EXERCISE BRIEF:
Take each line of the data that contains the string "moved" and copy it.

◆ ◆ ◆ ◆ ◆

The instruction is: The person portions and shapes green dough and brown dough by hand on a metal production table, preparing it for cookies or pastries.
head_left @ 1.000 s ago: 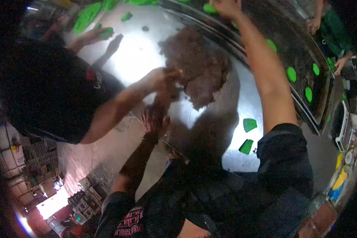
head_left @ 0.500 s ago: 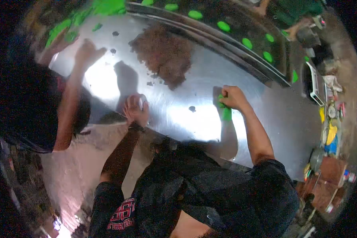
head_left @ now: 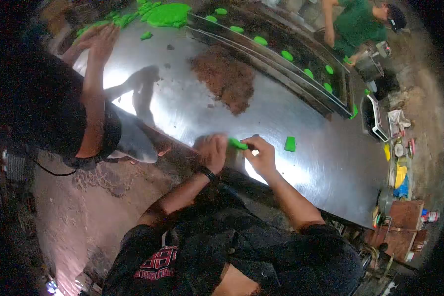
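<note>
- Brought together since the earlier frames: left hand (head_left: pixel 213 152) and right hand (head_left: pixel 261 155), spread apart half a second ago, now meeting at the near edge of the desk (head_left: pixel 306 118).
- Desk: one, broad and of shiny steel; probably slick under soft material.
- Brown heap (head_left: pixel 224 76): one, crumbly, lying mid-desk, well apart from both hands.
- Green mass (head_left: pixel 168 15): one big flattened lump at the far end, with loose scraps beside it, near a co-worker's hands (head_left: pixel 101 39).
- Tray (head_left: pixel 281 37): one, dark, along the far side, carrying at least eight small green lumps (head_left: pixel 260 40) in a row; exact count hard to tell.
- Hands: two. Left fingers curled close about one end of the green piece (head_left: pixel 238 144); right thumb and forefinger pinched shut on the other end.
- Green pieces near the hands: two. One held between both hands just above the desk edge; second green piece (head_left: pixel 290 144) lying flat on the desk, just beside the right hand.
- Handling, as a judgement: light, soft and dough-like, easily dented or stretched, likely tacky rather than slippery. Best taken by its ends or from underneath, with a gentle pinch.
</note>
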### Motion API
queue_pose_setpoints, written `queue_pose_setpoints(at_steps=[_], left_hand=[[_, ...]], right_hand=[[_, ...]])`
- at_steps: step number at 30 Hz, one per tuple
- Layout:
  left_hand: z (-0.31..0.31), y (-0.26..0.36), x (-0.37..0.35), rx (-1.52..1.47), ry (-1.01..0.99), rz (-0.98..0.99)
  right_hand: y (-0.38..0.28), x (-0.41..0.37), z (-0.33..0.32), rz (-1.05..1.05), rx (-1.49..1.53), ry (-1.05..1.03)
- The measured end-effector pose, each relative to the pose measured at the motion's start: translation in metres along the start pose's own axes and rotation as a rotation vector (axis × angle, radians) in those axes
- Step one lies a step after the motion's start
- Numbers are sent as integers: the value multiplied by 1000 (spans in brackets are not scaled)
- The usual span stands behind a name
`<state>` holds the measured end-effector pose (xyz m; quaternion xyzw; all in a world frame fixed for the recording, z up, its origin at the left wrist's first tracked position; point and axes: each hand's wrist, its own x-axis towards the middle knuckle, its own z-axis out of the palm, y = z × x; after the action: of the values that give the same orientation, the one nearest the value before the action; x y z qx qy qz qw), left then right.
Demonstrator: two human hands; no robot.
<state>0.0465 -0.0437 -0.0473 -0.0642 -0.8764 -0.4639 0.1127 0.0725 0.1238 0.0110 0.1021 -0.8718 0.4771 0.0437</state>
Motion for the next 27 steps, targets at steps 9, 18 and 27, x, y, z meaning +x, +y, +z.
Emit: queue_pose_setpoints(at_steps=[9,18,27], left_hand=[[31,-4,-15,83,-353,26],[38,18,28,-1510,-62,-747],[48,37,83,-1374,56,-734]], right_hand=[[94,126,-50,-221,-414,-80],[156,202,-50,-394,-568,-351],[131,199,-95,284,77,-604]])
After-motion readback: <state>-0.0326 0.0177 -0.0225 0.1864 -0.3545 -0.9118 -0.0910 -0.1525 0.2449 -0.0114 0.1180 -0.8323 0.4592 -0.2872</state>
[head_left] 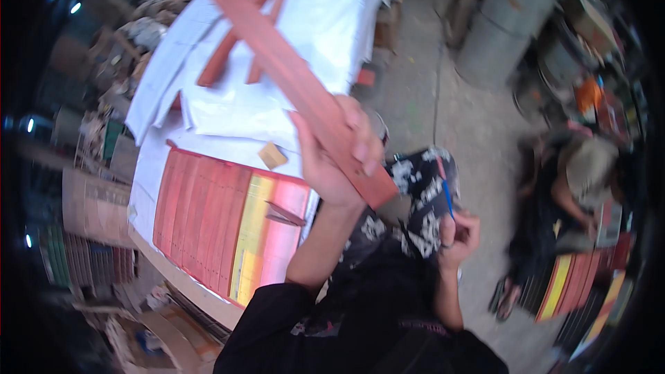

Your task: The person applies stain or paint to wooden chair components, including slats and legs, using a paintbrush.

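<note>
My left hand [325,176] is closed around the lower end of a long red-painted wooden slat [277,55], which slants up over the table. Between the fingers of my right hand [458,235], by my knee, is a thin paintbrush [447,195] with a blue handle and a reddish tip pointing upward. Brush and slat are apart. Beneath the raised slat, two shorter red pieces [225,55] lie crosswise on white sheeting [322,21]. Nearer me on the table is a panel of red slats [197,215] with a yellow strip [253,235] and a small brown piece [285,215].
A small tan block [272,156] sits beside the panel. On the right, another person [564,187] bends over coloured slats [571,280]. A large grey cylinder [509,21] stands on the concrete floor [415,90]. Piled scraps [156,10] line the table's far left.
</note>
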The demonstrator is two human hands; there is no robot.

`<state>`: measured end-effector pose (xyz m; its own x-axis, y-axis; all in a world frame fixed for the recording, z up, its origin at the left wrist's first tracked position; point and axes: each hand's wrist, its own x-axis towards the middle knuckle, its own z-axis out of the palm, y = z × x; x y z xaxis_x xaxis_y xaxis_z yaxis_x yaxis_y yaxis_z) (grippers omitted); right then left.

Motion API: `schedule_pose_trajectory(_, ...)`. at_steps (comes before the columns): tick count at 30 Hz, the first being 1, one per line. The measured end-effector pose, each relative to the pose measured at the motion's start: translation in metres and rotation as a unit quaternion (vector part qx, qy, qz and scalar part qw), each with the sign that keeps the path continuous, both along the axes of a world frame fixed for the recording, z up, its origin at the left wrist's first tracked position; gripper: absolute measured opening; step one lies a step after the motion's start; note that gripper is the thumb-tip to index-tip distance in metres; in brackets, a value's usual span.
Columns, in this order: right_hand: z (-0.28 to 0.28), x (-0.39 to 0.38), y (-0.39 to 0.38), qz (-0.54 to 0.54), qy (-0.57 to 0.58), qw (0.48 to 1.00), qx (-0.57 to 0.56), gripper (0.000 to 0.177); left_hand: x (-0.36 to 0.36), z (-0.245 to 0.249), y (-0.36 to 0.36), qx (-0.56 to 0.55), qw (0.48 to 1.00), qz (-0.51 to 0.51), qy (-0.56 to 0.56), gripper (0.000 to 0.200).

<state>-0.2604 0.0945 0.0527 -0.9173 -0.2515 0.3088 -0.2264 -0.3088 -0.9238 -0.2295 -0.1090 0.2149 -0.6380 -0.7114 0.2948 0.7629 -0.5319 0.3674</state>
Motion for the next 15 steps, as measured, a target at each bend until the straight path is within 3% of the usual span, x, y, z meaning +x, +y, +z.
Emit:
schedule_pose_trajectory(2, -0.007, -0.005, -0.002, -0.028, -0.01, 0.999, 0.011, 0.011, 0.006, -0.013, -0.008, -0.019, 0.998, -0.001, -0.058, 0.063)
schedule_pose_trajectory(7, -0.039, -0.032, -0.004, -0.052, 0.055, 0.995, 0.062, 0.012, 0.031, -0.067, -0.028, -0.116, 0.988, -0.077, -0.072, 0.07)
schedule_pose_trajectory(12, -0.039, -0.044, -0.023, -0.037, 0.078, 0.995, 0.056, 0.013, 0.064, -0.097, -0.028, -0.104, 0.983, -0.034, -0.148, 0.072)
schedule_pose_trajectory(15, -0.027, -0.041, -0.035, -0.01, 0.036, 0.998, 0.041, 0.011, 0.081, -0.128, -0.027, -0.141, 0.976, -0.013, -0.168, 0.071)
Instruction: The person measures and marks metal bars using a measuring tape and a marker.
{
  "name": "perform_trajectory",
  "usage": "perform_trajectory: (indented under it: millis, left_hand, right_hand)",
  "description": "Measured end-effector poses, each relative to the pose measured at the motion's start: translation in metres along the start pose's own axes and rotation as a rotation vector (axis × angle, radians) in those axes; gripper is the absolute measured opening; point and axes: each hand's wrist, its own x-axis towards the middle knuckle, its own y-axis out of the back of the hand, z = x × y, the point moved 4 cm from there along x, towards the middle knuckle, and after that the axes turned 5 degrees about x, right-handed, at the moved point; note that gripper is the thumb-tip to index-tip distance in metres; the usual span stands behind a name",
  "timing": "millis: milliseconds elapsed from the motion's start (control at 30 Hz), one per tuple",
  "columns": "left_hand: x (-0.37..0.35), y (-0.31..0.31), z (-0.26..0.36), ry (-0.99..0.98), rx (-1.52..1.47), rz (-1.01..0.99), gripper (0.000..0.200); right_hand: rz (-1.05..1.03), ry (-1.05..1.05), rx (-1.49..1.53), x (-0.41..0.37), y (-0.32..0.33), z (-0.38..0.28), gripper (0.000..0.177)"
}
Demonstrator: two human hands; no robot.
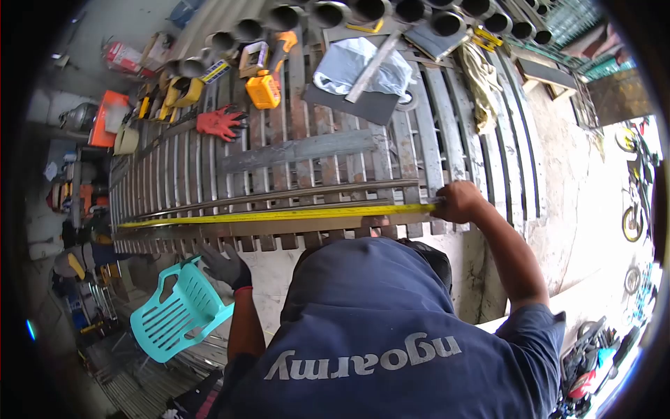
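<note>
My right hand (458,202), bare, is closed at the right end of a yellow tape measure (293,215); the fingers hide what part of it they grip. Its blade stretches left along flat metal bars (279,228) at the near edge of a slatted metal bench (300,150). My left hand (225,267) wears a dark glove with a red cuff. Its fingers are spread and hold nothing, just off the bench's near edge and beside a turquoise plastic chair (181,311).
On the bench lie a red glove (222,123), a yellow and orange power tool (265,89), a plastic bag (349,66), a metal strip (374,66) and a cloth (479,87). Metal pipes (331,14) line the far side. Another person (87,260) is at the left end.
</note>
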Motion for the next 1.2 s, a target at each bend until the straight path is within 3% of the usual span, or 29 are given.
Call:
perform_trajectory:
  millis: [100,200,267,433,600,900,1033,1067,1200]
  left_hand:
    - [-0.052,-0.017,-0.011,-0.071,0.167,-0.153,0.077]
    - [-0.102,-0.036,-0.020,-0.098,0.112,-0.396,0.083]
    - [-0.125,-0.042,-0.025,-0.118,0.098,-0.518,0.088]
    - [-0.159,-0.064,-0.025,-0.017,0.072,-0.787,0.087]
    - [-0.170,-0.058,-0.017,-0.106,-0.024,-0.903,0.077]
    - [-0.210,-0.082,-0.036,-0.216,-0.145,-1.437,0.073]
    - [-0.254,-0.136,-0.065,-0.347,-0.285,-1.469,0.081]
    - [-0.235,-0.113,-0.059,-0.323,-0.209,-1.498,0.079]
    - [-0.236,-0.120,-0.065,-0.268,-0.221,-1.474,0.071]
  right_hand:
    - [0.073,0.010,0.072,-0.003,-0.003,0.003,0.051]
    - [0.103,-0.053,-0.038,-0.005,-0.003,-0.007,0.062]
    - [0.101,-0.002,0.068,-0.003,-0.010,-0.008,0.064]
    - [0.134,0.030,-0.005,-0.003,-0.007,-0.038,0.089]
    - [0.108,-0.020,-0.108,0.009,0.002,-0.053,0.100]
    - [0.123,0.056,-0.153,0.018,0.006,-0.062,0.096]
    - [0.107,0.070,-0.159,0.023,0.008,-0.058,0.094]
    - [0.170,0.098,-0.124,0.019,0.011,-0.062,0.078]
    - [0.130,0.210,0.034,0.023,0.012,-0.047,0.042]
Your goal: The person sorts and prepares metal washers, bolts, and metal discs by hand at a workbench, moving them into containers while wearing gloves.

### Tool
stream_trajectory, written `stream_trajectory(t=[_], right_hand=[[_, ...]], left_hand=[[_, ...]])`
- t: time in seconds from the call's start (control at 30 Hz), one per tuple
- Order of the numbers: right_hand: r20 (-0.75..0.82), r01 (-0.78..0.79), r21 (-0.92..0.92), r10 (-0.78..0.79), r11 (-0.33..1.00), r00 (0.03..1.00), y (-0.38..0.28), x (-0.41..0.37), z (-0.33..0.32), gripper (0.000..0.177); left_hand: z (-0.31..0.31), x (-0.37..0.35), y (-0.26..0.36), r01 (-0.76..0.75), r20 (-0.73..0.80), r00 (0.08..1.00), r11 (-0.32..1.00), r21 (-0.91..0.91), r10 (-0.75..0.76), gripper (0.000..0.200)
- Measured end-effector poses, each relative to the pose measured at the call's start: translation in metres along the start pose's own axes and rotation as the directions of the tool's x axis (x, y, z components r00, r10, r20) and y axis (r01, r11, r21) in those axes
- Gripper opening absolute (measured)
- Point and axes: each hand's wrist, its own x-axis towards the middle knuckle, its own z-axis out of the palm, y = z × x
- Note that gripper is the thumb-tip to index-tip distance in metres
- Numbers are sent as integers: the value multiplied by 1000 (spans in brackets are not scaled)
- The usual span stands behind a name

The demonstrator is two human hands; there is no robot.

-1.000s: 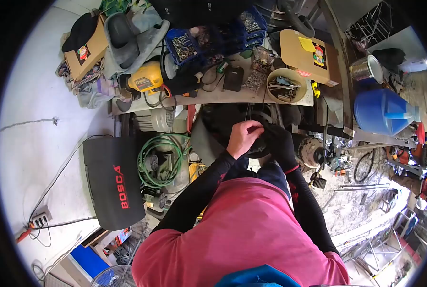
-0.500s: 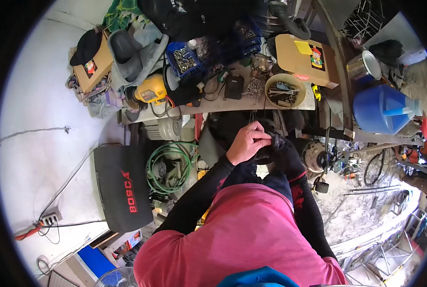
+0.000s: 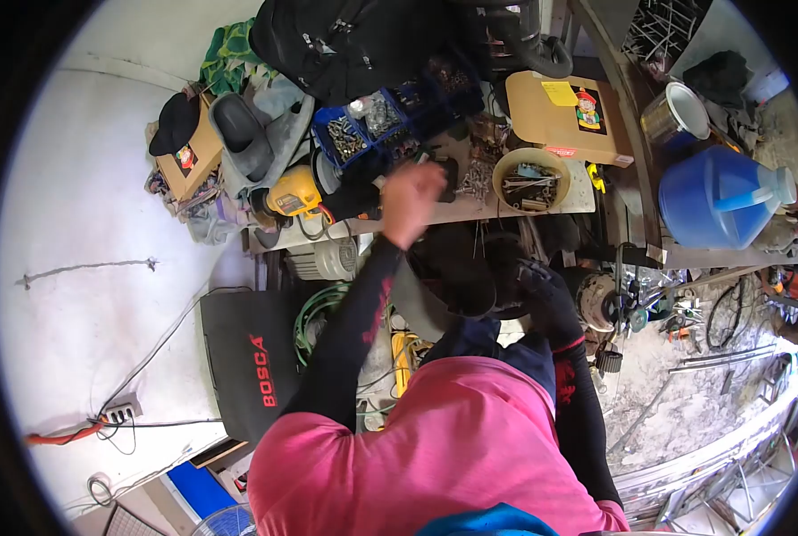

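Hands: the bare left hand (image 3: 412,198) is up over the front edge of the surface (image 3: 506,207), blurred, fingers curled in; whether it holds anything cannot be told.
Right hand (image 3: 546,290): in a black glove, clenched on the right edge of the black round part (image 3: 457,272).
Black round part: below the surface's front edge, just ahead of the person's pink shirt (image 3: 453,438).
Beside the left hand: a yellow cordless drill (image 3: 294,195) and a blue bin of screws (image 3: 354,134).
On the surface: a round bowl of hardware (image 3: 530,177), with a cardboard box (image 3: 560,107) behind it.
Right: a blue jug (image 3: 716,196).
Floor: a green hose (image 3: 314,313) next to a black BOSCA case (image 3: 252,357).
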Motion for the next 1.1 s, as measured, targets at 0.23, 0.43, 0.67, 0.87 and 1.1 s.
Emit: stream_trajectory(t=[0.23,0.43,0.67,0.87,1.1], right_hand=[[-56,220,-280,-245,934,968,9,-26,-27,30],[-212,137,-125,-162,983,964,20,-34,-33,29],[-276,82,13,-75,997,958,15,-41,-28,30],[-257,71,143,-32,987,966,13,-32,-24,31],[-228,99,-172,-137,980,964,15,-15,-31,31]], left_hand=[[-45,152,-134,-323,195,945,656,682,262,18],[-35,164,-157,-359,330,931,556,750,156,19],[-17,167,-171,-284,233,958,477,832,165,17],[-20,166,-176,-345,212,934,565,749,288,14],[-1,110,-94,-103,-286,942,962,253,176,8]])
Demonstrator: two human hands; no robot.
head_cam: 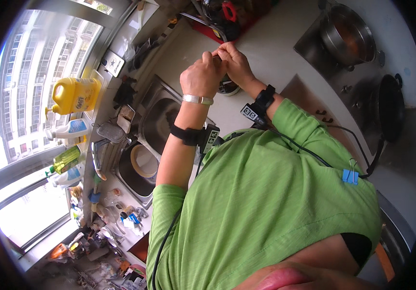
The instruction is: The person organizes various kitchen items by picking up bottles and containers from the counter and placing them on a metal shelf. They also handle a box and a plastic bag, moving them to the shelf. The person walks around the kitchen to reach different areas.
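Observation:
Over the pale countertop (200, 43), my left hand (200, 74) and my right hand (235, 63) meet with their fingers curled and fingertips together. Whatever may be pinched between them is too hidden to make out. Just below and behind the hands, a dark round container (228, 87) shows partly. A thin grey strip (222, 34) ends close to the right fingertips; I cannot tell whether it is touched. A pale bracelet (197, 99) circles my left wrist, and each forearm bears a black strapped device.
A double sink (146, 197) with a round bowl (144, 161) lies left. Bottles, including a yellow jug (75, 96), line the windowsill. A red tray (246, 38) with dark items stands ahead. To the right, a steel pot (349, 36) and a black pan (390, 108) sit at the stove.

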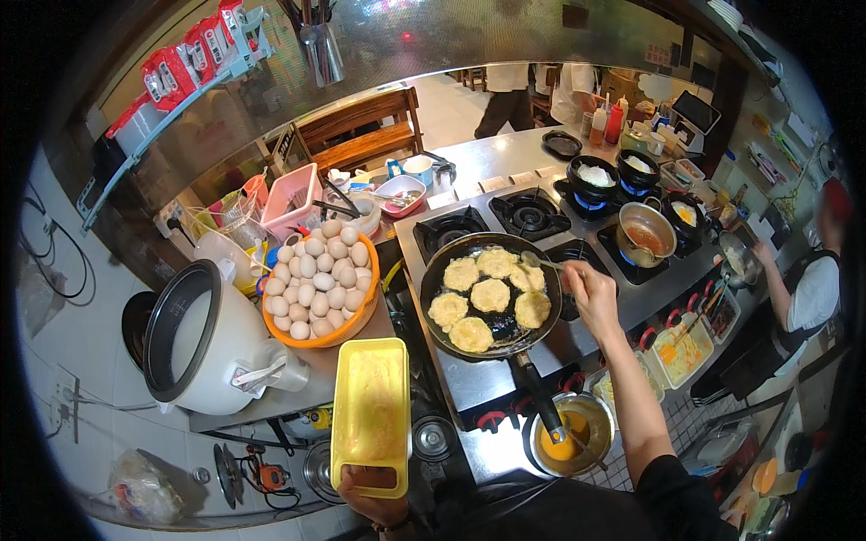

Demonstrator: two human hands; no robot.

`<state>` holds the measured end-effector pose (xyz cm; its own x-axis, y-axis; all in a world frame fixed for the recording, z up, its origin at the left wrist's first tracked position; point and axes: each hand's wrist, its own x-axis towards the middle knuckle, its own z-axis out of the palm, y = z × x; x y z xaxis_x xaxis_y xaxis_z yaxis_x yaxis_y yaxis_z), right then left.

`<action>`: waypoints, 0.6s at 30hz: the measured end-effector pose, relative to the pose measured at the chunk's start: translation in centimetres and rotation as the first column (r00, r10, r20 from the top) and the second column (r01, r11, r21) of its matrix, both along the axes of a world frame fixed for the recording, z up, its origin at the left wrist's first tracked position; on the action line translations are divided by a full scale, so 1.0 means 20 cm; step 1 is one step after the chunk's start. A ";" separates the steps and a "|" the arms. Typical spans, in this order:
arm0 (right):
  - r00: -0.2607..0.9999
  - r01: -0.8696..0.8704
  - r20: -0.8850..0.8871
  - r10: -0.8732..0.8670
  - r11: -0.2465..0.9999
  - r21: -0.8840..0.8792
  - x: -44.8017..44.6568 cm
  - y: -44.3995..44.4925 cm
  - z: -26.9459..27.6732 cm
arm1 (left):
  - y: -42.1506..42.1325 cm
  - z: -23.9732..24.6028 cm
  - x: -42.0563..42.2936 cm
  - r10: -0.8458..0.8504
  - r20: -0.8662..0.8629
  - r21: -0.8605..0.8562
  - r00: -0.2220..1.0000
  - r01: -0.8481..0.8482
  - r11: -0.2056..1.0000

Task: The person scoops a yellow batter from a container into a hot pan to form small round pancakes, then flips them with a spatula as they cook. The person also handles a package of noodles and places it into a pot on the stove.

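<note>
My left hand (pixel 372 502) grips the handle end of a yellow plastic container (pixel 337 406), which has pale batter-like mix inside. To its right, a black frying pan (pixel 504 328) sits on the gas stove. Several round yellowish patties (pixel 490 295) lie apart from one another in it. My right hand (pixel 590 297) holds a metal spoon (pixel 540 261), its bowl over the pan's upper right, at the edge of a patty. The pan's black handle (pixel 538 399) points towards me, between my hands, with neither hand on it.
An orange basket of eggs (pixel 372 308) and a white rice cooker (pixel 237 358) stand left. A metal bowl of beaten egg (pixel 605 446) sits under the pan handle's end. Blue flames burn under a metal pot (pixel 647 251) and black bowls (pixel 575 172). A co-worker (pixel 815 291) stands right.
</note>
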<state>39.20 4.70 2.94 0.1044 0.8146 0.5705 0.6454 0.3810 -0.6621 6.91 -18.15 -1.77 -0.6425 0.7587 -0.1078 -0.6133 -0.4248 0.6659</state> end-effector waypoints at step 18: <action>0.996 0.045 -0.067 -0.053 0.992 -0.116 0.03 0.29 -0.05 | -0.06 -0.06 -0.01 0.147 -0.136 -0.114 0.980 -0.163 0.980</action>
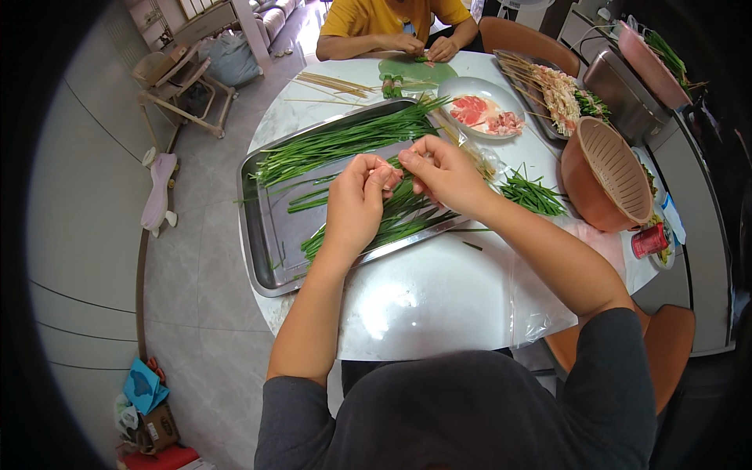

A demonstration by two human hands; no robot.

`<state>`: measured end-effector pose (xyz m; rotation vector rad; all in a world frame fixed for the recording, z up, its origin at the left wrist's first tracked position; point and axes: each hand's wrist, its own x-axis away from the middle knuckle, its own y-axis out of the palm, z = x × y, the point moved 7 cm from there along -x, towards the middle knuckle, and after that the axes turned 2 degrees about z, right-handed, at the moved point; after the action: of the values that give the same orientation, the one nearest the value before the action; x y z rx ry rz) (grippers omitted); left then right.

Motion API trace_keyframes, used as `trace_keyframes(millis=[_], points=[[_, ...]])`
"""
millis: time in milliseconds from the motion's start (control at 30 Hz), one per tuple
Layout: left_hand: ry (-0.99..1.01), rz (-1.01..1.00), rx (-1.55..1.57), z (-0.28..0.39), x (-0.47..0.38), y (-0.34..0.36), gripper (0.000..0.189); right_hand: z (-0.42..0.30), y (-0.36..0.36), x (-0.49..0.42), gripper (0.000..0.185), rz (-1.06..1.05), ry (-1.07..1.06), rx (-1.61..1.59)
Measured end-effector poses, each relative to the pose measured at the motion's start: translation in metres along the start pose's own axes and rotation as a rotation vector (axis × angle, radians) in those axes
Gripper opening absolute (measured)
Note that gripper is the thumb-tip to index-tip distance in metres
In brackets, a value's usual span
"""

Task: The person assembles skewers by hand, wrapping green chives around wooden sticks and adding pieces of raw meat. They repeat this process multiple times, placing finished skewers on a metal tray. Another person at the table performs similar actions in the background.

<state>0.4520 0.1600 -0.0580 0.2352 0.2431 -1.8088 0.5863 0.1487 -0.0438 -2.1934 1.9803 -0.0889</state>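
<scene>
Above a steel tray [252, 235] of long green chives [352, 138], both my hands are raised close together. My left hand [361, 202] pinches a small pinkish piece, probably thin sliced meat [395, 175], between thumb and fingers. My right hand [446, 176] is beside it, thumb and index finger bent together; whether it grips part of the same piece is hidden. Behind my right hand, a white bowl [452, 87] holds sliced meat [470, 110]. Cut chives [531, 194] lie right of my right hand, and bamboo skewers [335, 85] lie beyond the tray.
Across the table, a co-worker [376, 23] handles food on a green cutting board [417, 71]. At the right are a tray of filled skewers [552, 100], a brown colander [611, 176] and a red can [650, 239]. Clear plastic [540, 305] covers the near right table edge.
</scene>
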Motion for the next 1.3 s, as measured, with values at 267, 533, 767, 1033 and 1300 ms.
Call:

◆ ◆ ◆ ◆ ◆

TASK RESULT:
  "description": "Measured end-effector poses, each relative to the pose measured at the motion's start: translation in metres along the start pose's own axes and rotation as a rotation vector (axis × angle, radians) in those axes; gripper is the absolute measured opening; point and axes: each hand's wrist, its own x-axis towards the middle knuckle, its own y-axis out of the back of the hand, z = x × y, the point moved 4 cm from there along x, towards the middle knuckle, and after that the axes turned 5 degrees about x, right-handed, at the moved point; note that gripper is the thumb-tip to index-tip distance in metres; the usual span stands behind a name",
`<state>`: measured end-effector pose (xyz m; rotation vector rad; all in a world frame fixed for the recording, z up, its origin at the left wrist's first tracked position; point and axes: each hand's wrist, its own x-axis away from the middle knuckle, its own y-axis out of the palm, z = x × y, the point moved 7 cm from there along -x, towards the middle knuckle, and after that the axes turned 2 degrees about z, right-handed, at the moved point; after the action: of the values that give the same orientation, the one nearest the value before the action; x y z rx ry rz) (grippers omitted); left then right.

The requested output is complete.